Click on Tools > Compute H-bonds. Little green lines should pop up. These represent calculated hydrogen bonds. These are calculated by the program whenever appropriate hydrogen bond donor and acceptors are within a certain distance from each other and an acceptable orientation for H-bonding. Rotate the view around and center it to orient yourself, and then shift-click on the ribn column to get rid of it. Since we have the side chains off, you are just looking at the backbone, but notice how the oxygens of all the backbone carbonyl groups hydrogen bond to alpha amino groups on the N+4 residues. Now orient your view so that you are looking down the barrel of the alpha helix. Click on the word “side” in control panel. This will light up the side chains for the selected residues (8 through 15). You’ll notice that they all point out at various angles towards the outside of the helix. So, that’s the alpha helix—you have a spiral made up of the backbone with side chains sticking straight out from it. Now, let’s look at the whole protein.

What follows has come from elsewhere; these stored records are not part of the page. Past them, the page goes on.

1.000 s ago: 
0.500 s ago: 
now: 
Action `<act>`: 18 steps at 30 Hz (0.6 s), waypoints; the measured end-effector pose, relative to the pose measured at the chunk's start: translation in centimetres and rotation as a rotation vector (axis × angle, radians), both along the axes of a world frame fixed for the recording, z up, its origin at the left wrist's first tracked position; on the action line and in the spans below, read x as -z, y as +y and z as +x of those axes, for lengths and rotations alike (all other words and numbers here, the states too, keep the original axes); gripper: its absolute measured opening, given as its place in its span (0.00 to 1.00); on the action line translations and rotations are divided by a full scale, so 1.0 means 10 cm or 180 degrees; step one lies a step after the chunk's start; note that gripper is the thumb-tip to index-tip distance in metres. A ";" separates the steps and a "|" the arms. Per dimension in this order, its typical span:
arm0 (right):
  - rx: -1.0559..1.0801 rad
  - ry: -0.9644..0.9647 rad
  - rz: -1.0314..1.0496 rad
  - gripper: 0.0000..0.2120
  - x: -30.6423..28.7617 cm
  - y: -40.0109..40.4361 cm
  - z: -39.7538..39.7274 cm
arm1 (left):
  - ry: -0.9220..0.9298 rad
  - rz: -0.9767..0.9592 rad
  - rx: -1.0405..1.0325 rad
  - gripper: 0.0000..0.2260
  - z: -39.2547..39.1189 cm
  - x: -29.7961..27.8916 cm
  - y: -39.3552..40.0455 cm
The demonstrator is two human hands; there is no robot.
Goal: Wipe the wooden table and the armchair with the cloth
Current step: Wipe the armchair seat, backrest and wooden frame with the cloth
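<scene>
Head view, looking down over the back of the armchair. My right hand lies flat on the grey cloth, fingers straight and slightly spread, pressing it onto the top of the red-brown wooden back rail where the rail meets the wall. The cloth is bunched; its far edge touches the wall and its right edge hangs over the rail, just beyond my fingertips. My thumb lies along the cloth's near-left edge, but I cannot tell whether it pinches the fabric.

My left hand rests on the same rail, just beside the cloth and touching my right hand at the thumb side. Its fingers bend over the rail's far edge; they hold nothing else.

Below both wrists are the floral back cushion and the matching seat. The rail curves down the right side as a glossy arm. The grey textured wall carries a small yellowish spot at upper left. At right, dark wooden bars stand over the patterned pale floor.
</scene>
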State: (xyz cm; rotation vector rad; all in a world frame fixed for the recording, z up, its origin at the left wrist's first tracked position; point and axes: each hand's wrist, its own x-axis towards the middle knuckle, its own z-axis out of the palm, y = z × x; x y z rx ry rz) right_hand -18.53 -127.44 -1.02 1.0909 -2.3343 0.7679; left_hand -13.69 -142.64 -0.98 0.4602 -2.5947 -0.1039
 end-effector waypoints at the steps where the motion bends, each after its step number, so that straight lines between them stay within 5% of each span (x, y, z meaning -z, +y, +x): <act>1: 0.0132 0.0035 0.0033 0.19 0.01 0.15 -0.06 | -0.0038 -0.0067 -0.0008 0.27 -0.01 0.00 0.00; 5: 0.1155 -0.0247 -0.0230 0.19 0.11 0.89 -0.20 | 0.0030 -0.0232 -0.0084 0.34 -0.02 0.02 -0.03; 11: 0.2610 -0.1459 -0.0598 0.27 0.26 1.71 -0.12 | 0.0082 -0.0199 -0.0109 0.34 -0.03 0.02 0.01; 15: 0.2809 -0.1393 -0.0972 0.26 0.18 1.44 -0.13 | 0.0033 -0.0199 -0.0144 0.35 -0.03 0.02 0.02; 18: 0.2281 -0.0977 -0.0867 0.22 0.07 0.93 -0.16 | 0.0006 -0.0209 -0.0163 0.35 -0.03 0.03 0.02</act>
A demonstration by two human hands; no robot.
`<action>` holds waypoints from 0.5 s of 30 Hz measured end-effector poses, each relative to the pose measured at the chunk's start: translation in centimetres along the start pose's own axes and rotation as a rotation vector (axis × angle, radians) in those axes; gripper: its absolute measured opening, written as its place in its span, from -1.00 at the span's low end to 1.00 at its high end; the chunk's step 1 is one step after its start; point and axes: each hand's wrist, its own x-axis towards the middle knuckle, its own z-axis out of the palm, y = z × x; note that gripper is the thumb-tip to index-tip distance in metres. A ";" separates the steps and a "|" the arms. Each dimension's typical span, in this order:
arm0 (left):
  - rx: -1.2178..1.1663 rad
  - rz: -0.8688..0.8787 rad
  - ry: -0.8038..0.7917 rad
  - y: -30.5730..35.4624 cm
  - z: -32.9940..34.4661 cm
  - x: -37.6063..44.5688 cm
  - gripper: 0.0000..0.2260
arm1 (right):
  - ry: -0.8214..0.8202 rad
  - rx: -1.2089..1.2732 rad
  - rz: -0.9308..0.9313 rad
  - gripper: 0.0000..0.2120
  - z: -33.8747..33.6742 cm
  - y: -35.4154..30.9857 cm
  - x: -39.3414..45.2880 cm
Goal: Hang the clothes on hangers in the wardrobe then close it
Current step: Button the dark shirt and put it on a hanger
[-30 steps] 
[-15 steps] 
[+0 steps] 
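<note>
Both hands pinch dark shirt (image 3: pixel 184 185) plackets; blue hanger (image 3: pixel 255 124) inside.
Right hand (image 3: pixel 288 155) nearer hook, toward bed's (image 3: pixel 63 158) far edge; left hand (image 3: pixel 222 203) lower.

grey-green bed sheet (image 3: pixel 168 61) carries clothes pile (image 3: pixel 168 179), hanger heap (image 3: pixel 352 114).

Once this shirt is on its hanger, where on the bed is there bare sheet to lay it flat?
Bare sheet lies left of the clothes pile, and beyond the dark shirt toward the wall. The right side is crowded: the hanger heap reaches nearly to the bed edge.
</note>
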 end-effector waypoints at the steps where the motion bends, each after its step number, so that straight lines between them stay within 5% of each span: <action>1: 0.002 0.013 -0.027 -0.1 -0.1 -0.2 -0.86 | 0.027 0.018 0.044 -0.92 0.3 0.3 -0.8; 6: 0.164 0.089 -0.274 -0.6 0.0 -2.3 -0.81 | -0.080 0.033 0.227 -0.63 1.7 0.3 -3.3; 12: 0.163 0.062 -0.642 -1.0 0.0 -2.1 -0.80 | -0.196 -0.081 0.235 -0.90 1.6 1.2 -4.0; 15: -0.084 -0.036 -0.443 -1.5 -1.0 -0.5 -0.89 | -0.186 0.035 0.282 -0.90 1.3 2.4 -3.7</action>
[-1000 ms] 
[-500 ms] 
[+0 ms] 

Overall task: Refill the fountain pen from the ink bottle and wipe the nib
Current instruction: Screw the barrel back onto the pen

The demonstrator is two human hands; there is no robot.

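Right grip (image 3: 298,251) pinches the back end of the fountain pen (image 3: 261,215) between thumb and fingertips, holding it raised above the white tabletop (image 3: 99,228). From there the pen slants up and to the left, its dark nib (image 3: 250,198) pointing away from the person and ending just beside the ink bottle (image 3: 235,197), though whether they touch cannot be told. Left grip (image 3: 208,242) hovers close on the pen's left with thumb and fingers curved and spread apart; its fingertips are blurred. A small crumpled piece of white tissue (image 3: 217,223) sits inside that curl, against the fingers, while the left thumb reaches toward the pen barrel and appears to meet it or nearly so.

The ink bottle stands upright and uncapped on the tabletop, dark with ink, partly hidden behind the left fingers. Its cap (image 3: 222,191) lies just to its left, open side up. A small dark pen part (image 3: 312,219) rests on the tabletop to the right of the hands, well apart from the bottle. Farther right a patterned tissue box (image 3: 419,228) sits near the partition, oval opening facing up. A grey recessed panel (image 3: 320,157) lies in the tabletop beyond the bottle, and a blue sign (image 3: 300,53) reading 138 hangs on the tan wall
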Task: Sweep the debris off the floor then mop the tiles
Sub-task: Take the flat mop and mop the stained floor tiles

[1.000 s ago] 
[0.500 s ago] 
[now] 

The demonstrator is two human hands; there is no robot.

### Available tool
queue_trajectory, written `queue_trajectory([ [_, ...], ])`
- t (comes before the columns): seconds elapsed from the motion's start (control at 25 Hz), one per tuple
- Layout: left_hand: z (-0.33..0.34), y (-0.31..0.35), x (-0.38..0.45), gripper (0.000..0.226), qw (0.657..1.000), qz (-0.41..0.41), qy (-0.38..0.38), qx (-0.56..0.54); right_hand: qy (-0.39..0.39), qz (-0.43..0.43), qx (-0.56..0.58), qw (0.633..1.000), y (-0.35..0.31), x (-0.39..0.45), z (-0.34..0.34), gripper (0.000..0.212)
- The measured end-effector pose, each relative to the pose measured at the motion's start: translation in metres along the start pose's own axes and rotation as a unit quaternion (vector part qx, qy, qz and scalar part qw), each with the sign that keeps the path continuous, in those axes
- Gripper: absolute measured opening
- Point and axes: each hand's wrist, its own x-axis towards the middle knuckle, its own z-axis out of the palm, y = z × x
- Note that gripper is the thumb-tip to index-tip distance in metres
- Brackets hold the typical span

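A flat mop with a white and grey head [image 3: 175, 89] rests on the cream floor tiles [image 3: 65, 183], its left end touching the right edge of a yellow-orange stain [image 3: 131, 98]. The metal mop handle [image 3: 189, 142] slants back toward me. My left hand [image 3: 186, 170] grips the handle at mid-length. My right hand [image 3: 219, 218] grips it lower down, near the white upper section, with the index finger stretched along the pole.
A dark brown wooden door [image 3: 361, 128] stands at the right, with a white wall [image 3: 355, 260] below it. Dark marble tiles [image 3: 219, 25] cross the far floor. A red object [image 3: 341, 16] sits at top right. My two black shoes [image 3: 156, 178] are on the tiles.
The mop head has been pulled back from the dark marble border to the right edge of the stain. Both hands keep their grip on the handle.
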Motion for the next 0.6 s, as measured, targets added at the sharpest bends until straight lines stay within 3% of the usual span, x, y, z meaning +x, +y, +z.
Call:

Examining the tertiary structure of an all-alpha helix protein
Open up 2JHO.pdb and turn off the “show” and “side” for everything, and turn on “ribn” for everything. So, this is a myoglobin from sperm whale. It’s an all alpha-helix protein. Open up the Ramachandran Plot. Select all the residues in the control panel and notice where they show up—a lot of alpha helix, huh. Now select resdues 10-34 and turn on show, side, and rib. Center your view. Look at your Ramachandran Plot—you’ll notice that only one residue isn’t in the alpha-helix angle zone. It’s asp20. Now, turn off all side-chains except asp20. Turn on the label if you can’t find it, but you’ll see its right at the junction between the two alpha helices. So, in protein domains that are “all alpha helix”, you’ll get loops that have phi and psi angles outside of the alpha helix region.
Let’s look at the whole thing again. Select everything, turn on ribn only. What you see is about 7 alpha helices piled on top of each other. Let’s look at folding now. Select all and turn on “show”, “side”, and “::v”. Click on the color triangle and select “backbone and side”. Click on the word “col” and select one of the orange colors and say ok. You should see a big mess of orange dots now (and no other colors). Alright, now select all the hydrophobic residues by doing Select > Group Property > Non Polar. With those selected, click on “col” and choose one of the greens. Now, the screen looks really complicated.
Examining the hydrophobic core
Let’s put it in “slab mode” to simplify it: Display > Slab. You’re now looking at a cross-section of the structure. You can use your rotate tool to spin things around in 3D. Take a look at it from multiple views. Notice a pattern? In general, you’ll see that almost exclusively green dots are in the middle, and orange dots on the outside. That’s basically what is driving proteins to fold into tertiary structures—you have a hydrophobic core being pushed to the middle, and mostly polar residues being brought to the surface. You’ll notice, though, that there are still a variety of hydrophobic patches on the surface. That’s pretty typical. The important thing for folding is to have a tightly packed, all hydrophobic core. I recommend you go through this procedure of lighting up the hydrophobic core for all the proteins we look at in this tutorial to see the degree to which this is true. Maintaining the current slab view, also turn on ribn and rotate the structure around. You’ll see now how alpha helices interact with each other. Each alpha helix extends side chains from it, and the hydrophobic ones orient towards the core while the polar ones orient themselves outward.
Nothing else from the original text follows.